Stop using sex as a weapon.

reply

I completely agree that Victoria deserves the satisfaction of doing this. However, there appears to be a rule in novelas that protagonists are followers of what I call Forgiveness Nazis. Someone -- most likely Juan Pablo -- will convince her that society's justice will be up to the task of Bernarda's punishment.

However...

I don't think that's enough. If I were the head writer of this series I would have her burn and end up in hell.



The Fabio Principle: Puffy shirts look best on men who look even better without them.

reply

I don't know if Juan Pablo can talk Victoria out of getting revenge on Bernarda.
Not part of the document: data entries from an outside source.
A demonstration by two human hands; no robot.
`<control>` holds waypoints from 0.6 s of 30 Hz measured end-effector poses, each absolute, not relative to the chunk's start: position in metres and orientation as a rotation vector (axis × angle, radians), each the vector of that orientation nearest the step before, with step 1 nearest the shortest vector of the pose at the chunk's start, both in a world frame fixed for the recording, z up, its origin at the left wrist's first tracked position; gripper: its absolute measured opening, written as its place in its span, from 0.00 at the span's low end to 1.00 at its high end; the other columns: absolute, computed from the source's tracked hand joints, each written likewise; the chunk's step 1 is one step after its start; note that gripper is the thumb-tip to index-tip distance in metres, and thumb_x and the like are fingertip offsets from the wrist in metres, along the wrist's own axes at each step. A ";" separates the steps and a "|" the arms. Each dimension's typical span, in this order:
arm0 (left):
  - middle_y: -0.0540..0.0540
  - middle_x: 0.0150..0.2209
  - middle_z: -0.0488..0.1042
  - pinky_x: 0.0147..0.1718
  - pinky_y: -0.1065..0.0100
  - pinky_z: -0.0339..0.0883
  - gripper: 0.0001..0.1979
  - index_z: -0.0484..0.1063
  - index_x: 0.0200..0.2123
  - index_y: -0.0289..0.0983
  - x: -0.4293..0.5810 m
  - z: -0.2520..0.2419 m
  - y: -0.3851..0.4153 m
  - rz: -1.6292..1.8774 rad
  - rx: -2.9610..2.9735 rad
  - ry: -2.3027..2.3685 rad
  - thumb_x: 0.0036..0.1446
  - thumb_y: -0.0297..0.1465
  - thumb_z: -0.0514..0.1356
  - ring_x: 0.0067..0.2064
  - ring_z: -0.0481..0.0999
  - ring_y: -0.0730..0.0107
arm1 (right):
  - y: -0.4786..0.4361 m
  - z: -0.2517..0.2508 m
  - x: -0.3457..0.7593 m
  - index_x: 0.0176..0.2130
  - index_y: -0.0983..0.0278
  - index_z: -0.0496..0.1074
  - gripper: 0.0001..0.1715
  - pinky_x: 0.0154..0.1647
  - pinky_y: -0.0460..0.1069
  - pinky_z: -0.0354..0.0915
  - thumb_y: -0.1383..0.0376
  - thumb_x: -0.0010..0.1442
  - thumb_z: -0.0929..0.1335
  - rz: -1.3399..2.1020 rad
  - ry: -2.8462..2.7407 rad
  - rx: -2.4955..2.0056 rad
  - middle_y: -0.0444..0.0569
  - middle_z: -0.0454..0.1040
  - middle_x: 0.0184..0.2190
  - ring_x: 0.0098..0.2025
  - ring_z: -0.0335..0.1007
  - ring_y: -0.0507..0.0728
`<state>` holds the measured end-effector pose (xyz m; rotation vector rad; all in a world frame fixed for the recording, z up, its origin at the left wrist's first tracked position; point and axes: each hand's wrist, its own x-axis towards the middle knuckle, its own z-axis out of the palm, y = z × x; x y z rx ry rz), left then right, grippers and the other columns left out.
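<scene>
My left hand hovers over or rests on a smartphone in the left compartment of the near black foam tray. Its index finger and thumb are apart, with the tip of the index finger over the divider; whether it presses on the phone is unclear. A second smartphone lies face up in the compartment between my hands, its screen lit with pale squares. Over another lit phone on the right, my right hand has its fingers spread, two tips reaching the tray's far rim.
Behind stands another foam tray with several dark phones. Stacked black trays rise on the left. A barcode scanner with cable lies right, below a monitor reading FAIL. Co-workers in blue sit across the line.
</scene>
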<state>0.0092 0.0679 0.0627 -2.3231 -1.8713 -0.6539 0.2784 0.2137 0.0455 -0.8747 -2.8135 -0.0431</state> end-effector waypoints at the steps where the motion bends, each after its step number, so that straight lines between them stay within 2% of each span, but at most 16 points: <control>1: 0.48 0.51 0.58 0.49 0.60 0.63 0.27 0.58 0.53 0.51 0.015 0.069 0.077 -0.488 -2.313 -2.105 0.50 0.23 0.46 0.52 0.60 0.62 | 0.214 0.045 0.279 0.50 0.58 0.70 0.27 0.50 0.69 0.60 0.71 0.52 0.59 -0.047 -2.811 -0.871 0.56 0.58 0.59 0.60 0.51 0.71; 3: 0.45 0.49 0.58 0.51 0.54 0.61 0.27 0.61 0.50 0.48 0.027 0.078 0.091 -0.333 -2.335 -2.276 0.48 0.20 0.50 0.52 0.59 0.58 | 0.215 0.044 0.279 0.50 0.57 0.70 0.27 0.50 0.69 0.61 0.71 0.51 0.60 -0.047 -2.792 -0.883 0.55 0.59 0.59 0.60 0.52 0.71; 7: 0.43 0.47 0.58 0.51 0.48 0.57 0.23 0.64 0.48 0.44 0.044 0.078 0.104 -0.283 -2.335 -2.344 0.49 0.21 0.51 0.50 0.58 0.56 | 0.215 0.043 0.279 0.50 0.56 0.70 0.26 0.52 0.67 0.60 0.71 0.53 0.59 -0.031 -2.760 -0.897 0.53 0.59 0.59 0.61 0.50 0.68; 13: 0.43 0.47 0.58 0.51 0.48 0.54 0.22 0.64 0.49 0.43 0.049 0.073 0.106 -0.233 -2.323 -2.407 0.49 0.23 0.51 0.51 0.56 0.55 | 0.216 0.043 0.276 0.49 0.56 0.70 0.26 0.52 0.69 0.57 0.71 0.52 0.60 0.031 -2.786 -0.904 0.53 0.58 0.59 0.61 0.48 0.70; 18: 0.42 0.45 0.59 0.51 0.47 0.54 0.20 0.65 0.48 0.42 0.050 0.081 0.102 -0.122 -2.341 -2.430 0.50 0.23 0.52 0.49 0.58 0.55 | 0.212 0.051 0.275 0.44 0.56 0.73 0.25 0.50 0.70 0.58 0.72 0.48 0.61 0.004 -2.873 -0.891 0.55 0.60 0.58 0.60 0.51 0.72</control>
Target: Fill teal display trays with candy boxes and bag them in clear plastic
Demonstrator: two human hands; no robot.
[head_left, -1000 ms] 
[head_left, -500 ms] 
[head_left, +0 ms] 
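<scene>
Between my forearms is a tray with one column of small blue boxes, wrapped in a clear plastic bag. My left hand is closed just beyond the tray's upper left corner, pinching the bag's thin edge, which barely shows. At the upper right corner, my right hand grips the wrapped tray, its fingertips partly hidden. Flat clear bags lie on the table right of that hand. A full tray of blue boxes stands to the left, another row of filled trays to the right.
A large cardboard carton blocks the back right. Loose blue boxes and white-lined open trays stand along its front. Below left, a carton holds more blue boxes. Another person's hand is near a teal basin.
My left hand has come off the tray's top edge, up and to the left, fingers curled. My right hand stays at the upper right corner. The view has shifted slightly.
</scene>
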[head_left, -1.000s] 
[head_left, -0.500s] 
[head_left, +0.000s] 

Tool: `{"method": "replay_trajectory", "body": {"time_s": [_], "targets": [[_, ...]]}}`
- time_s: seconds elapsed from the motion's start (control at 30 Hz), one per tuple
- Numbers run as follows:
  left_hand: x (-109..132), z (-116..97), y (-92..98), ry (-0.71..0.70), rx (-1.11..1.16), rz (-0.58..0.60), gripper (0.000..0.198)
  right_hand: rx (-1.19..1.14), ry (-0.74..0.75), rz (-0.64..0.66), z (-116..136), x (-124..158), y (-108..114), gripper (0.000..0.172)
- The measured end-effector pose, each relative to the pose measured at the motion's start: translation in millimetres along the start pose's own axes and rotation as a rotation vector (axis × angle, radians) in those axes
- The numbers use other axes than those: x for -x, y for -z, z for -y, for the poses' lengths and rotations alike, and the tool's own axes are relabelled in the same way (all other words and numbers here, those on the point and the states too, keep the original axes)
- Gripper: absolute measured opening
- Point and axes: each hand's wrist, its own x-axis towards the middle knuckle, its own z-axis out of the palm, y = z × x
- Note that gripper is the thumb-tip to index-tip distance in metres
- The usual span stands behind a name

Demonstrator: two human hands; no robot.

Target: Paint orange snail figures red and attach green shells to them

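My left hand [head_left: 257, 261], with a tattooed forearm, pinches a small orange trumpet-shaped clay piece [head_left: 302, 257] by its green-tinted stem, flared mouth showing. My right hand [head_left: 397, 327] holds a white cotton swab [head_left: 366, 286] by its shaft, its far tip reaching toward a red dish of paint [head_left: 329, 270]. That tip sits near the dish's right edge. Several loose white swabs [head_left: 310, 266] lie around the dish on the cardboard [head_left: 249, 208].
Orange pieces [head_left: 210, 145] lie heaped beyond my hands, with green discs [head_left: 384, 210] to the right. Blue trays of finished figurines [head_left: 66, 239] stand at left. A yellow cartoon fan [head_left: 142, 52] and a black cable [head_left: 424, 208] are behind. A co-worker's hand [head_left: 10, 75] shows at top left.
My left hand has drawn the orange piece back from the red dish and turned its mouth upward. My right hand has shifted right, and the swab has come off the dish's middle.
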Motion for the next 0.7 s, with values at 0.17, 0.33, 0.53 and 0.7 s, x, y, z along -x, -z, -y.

I think she would be way to pissed for that. As far as burning in hell, she probably will anyway. Wouldn't it be funny if she died and she thinks she's going to heaven, but we hear the voice of God telling her that she's done too much evil to be forgiven so she's going straight to hell? I bet the look on her face would be priceless. lol


Stop using sex as a weapon.

reply

Let's see... While nobody has ever done a voice-over that was meant to be the voice of God, I've seen an episode or two of La Rosa de Guadalupe showing the hand of la Virgencita.

If Cesar Evora weren't already in the series he would be the prime candidate for this voiceover. Therefore -- if they were going that route -- it would need to be Eric del Castillo or Julio Aleman. Enrique Rocha would have to be Satan.



The Fabio Principle: Puffy shirts look best on men who look even better without them.

reply

an eye for an eye and a tooth for a tooth!